An independent experimental study by Akhmedov et al.⁸⁶ showed that “the resting matrix pH was only 0.19 pH units higher than the cytosolic pH”, which is remarkably similar to the observation of “∆pH_max is only ~ 0.11” by Chinopoulos et al.⁶¹. If this ∆pH of 0.19 (translating to a delocalized pmf of 12 mV) is used to calculate pmf (with the mitochondrial membrane potential (\(\Delta\psi\)) values of 56 mV, 105 ± 0.9 mV, and 81 ± 0.7 mV), the total classic pmf values would then be 68 mV, 117 ± 0.9 mV, and 93 ± 0.7 mV, all of which are also below the minimally required pmf value of 156 mV to drive ATP synthesis.
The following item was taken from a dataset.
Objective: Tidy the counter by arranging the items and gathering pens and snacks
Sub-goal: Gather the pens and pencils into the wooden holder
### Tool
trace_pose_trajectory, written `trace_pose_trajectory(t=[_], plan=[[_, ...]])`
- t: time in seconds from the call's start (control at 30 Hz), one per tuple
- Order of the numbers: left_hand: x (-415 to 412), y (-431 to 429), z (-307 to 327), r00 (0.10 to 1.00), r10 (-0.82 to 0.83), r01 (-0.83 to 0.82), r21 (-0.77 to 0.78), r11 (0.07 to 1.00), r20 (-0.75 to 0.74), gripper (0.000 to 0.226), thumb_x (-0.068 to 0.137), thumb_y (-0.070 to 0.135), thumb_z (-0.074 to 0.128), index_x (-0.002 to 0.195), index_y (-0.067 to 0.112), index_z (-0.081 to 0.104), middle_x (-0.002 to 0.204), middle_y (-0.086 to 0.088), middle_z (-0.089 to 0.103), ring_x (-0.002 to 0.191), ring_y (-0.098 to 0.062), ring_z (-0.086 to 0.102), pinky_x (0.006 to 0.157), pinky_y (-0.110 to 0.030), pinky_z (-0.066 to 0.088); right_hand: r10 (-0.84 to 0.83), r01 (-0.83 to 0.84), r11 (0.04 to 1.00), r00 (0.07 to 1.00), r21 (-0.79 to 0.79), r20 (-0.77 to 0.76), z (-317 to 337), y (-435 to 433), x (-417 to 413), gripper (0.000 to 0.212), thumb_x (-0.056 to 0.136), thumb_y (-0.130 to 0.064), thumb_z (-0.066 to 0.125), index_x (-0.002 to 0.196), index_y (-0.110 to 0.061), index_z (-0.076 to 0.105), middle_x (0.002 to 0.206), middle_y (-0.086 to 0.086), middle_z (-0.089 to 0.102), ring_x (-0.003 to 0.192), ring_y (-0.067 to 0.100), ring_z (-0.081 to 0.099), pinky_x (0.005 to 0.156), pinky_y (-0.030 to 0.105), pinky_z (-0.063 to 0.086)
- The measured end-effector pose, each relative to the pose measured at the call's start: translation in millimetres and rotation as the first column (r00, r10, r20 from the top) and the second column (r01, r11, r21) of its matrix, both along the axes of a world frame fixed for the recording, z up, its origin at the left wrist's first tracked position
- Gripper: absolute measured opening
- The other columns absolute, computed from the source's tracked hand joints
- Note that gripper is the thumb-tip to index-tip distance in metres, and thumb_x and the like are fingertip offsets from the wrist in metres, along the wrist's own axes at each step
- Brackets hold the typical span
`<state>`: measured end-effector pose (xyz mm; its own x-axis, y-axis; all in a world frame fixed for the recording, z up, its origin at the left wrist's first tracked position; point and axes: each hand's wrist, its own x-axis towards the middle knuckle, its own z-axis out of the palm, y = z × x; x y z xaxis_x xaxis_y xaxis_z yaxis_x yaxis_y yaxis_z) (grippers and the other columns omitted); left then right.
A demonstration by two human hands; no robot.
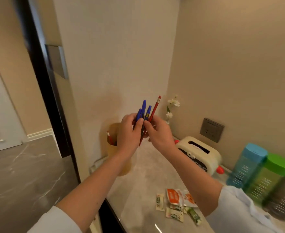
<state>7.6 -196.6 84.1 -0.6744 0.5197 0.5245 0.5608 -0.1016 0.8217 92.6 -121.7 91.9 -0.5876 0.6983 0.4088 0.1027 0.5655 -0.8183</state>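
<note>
Blue pens [144,111] and red pencil [155,110] fanned upright, pinched by left hand [130,130] and right hand [157,132] together. Yellow cup [112,153] at 7 o'clock of them. Risk: loose fan, pencil slips while regripping.

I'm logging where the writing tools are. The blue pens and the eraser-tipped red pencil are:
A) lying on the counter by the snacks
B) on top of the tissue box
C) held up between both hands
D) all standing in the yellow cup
C: the left hand and right hand grip the blue pens and red pencil together above the counter.
</note>
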Motion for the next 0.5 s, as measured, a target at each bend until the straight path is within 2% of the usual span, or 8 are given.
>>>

Again, the Mitchellian chemiosmotic theory and its pmf equation (Eq. 1) clearly failed to explain how the mitochondria can make ATP through oxidative phosphorylation to support the cell growth here.

Akhmedov et al.⁸⁶ further showed that “during glucose stimulation (increasing the glucose concentration from 2.5 to 16.7 mM), mitochondrial matrix pH in the insulin-secreting INS-1E cells increased from pH 7.25 ± 0.04 to 7.78 ± 0.02” and “fifteen minutes after initiation of the glucose response, the ∆pH increased 3.5-fold to 0.66”. If this high glucose-stimulated \(\Delta \mathrm{p}\mathrm{H}\) of 0.66 (translating to a delocalized pmf of 40 mV) is used with the mitochondrial membrane potential (\(\Delta\psi\)) values (56 mV, 105 ± 0.9 mV, and 81 ± 0.7 mV), the total classic pmf values would then be 106 mV, 145 ± 0.9 mV, and 121 ± 0.7 mV; all of them are still below the minimally required pmf value of 156 mV to drive ATP synthesis. Therefore, once again, the classic Mitchellian chemiosmotic theory and its pmf equation (Eq. 1) again failed to explain how the mitochondria can make ATP to support the cell growth.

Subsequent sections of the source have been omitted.